Economic Uncertainty

The analysis of individual economic distress during the pandemic usually focus on short-term economic distress or economic stress, such as personal income uncertainty, personal financial difficulties, salary reduction and other economic (income) losses (Piltch-Loeb et al., 2021), as well as the expected long-term financial impact, such as depletion of savings and/or retirement funds (Piltch-Loeb et al., 2021).

There are two possible ways in which economic distress mediates the impact of the pandemic on psychological distress. One is the economic hardship or economic threat triggered by the pandemic itself. Individual economic loss, economic hardship, or economic threat was significantly associated with mental health (Ali et al., 2021). The pandemic has led to increased risks of depression, anxiety, stress, despair (Pettinicchio et al., 2021), insomnia (Hossain and Ali, 2021), and other common mental health problems. The negative relationship between economic distress and mental health may be a cumulative process. As exposure to distress extends, the average level of individual sufferings increases (Bierman et al., 2021). At the later stage in the pandemic, economic-related anxiety may be a major predictor of psychological distress (Timming et al., 2021).

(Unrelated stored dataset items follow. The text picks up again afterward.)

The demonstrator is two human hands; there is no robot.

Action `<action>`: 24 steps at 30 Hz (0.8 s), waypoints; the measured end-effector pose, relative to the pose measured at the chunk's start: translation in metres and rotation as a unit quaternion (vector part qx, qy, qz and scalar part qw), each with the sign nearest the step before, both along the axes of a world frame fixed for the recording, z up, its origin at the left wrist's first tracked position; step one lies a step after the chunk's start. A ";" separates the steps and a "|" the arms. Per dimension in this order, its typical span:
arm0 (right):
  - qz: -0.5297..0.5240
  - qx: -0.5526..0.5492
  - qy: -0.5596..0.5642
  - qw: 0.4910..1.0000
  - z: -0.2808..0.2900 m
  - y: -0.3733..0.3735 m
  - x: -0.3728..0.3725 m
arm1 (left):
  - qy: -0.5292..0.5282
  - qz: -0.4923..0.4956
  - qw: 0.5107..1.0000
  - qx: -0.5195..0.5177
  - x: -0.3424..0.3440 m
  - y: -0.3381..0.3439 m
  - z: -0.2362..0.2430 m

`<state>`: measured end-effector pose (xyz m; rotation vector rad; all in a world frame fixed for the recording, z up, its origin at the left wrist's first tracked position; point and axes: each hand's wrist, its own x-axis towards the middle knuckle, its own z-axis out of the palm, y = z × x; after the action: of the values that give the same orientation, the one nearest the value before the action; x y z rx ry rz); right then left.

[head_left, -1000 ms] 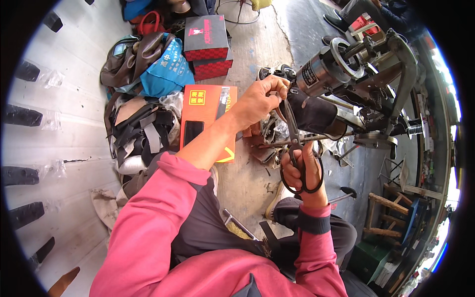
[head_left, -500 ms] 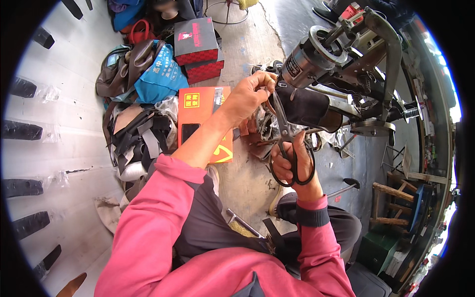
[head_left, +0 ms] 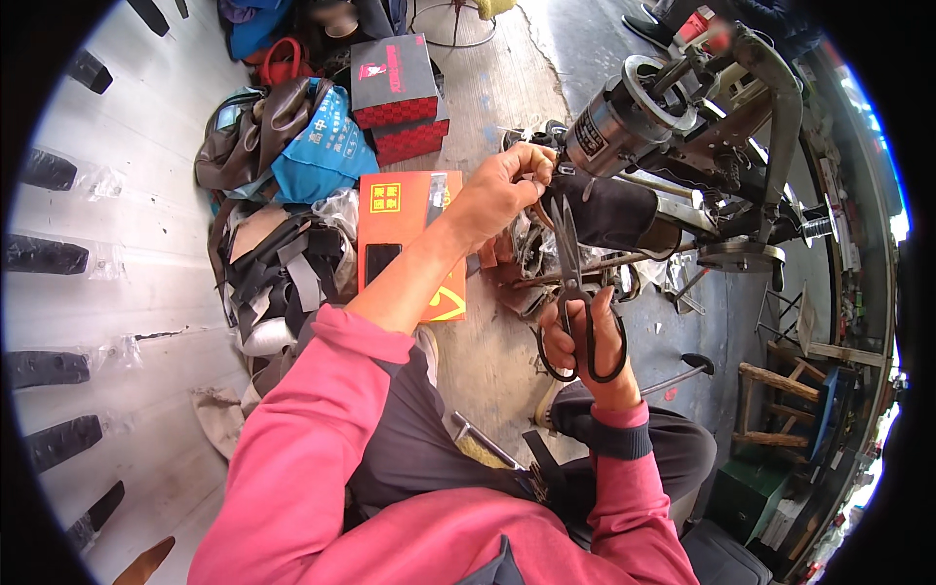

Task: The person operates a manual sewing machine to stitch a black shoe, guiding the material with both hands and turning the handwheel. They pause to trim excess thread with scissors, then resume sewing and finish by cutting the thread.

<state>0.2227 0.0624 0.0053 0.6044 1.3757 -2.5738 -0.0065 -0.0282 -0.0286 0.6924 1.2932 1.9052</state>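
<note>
In my right hand (head_left: 597, 341) is a pair of scissors (head_left: 568, 258) with black looped handles. Their blades point up and stand slightly apart, the tips just below my left hand (head_left: 507, 190). That hand is closed in a pinch beside the machine's head; whatever lies between its fingertips is too small to make out. A dark shoe or boot piece (head_left: 614, 210) with a brown inside sits on the arm of a metal sewing machine (head_left: 609, 127). A thin brown edge shows under my left fingers, close to the blade tips.
An orange box (head_left: 385, 210) with a black phone (head_left: 382, 261) on it lies left of my forearm. Beyond are black-and-red boxes (head_left: 395, 83), a blue bag (head_left: 317, 146) and dark scraps (head_left: 283, 258). A hammer (head_left: 692, 366) and wooden stool (head_left: 780, 409) stand right.
My right hand has drawn the scissors down, away from my left fingers, and the blades have parted a little. My left hand keeps its pinch by the machine. The whole view has shifted slightly.
</note>
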 end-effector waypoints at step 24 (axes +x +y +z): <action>-0.042 0.050 -0.033 0.997 0.000 -0.011 -0.014 | -0.014 -0.013 1.000 0.011 0.000 0.000 0.001</action>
<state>0.2091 0.0516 0.0049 0.7715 1.4950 -2.5348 -0.0060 -0.0286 -0.0279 0.6884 1.2423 1.9047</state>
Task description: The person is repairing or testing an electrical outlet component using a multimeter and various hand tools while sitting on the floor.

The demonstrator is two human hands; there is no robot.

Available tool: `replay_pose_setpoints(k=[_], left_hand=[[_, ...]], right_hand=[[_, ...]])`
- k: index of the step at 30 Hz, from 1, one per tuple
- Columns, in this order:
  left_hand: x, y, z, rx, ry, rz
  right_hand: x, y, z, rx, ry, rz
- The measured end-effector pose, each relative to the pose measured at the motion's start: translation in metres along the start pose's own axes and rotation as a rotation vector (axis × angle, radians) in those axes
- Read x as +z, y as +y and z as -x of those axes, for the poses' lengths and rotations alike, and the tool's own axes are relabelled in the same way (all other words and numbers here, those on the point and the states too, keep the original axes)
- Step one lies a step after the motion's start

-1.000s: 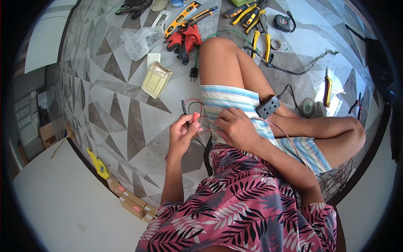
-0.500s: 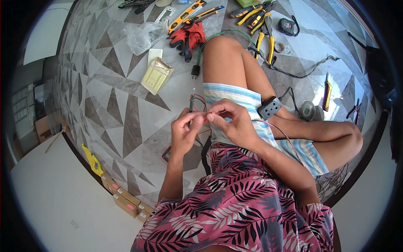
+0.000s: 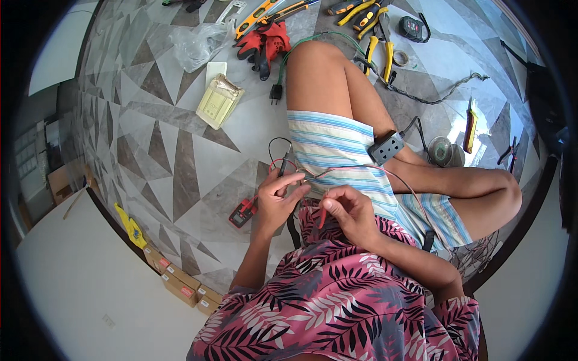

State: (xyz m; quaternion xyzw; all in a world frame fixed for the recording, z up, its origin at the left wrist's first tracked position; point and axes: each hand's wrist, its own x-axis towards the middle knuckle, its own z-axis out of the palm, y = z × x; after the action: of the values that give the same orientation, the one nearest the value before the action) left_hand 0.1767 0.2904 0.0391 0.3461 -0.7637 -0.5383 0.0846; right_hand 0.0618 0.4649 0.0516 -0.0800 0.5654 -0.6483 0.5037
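Note:
My left hand (image 3: 276, 201) is closed around a black test probe (image 3: 285, 161), its metal tip pointing away from me. By the left fingertips lies the bare end of a two-core red and black cable (image 3: 361, 166), which runs right over my thigh; whether the fingers pinch it I cannot tell. Lower and to the right, my right hand (image 3: 354, 218) pinches a slim red test probe (image 3: 323, 216) that points down toward my shirt. A red and black multimeter (image 3: 243, 212) lies on the floor left of my left hand. Thin red and black leads loop above that hand.
A black socket block (image 3: 386, 148) rests against my leg. Ahead lie a black plug (image 3: 275, 92), red work gloves (image 3: 264, 48), yellow-handled pliers (image 3: 388, 60), a tape measure (image 3: 414, 29) and a cream box (image 3: 220, 102). To the right is a yellow-handled cutter (image 3: 470, 129).
My hands have come apart. The right hand moved down toward me with the red probe; the left lowered slightly with the black probe. The cable end and multimeter now show more fully.

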Motion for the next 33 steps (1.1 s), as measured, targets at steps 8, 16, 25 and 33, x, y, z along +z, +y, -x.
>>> replay_pose_setpoints(k=[8,16,25,33], left_hand=[[0.022,0.010,-0.016,0.122,0.138,0.110],[-0.001,0.007,-0.006,-0.054,0.225,0.427],[-0.045,0.043,0.007,-0.148,-0.197,0.253],[-0.037,0.036,0.016,-0.173,-0.160,0.220]], right_hand=[[-0.002,-0.012,-0.022,-0.028,0.094,0.014],[-0.003,-0.034,-0.027,-0.045,0.109,0.001],[0.013,-0.033,-0.036,-0.282,0.017,0.144],[0.004,-0.033,-0.026,-0.239,-0.101,0.172]])
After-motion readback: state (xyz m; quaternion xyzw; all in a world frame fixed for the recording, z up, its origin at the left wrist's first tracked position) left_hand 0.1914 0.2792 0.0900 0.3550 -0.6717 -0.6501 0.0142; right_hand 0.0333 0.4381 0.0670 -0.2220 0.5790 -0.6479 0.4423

Second, the unemployment and employment transition triggered by the pandemic affects the financial situation, which in turn affects psychological distress (Thomas et al., 2007). The economic recession triggered by the pandemic and the increase in economic uncertainty has led to business bankruptcy or downsizing, increased involuntary underemployment or unemployment, increased uncertainty in personal income, and increased likelihood of individuals or families experiencing financial difficulties and economic pressure, consequently triggering large scale mental health problems (Kimhi et al., 2020).

Coping Behaviors

The direct consequence of the pandemic’s impact on mental health is the change of personal behavior and habits. Studies on past epidemics and pandemics have shown that negative emotions such as anxiety and stress during the epidemic may lead to different behavior patterns.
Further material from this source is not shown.